And then there was me, sitting awkwardly at the table as they spoke over my head. Not human, but certainly not a Celestial Warrior hailing from Planet Kheranstak. Not human but inclined to drop things and get hit in the face by basketballs thrown in my general direction. I swam junior varsity freestyle and liked hiking.
Yeah.
Profundus’ brow continued to be wrinkled in thought as he bid my parents an extremely formal good-bye and took off into the sunset.
“Well, he’s nice.” Mom said.
Dad snorted.
We ate dinner.
He was back the next day. I was sitting in Chemistry. A flash of color at the window set my hackles up. Demonikor had taken me out of a mall, no regard for civilians. I was trying to be cool, but my nervousness was wearing. So, at the first available disruption, I edged to the window to take a peek.
It was Profundus, wheeling expertly over the school. He would pause at each corner and look out over the housing developments. The sun glistened on his golden hair. I scowled and hunkered down behind my chemistry book.
I escaped during lunch to the stretch of useless lawn in front of the school.
“Good day, Young Stanley!” he hailed from above.
“What the hell are you doing here?” I demanded.
He was confused as he slowly sank to the grass. The neatly shorn tips just touched his boots. “Why, I am protecting you, Stanley!”
“I don’t need protection!”
“What if Demonikor or another vile beast comes to capture you?”
“I’ll deal with it.”
“How?”
“Just leave me – “
“But you have no powers!”
“I know!” I snarled, with several additional expletives, just to make myself feel better. They didn’t.
Profundus had the look of a chagrined puppy. “Then how will you protect yourself from villains?”
The bell rang and I returned indignantly to my studies.
Other kids started commenting on it, with the expected grotesque embellishments.

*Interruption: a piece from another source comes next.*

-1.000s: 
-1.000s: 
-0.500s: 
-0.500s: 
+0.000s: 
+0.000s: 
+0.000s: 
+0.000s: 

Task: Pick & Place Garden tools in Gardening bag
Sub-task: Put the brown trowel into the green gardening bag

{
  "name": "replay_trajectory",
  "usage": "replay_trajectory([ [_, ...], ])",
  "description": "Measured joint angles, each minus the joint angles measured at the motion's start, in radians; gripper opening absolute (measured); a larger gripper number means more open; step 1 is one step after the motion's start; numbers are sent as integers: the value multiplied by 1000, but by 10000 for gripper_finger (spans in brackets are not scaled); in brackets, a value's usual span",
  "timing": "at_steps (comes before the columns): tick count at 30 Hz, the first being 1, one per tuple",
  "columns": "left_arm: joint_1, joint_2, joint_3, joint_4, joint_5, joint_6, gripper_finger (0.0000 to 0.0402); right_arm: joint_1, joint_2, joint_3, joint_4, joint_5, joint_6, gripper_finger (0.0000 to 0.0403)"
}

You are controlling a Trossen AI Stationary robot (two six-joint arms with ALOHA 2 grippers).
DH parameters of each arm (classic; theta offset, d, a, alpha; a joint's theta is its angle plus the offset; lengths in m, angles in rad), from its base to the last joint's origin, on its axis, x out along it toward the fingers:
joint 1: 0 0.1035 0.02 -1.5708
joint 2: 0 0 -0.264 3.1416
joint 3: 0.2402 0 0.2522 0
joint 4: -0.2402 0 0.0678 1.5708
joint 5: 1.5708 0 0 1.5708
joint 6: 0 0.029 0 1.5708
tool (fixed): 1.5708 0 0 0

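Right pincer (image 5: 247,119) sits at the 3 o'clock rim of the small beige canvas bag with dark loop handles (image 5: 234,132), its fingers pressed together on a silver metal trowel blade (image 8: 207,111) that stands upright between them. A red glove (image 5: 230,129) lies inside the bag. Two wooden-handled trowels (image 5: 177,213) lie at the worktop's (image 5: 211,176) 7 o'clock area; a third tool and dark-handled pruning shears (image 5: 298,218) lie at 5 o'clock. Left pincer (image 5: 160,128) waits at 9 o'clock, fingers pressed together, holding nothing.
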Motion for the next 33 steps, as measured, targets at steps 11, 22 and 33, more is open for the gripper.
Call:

“Can’t you parents protect you?”
“Maybe he’s in love with you?”
“Why don’t you have any powers?” This was my personal motto, bestowed upon me in pre-school. My answers had become less optimistic and less polite as the years passed.
They aren’t developed yet. I just need a stress to wake them up. Maybe I haven’t needed them yet. I’ll get them when Emperor Dhertimus feels I am ready. None of your business. Go $%!# yourself.
It was a wonder I had friends at all and Profundus wasn’t helping.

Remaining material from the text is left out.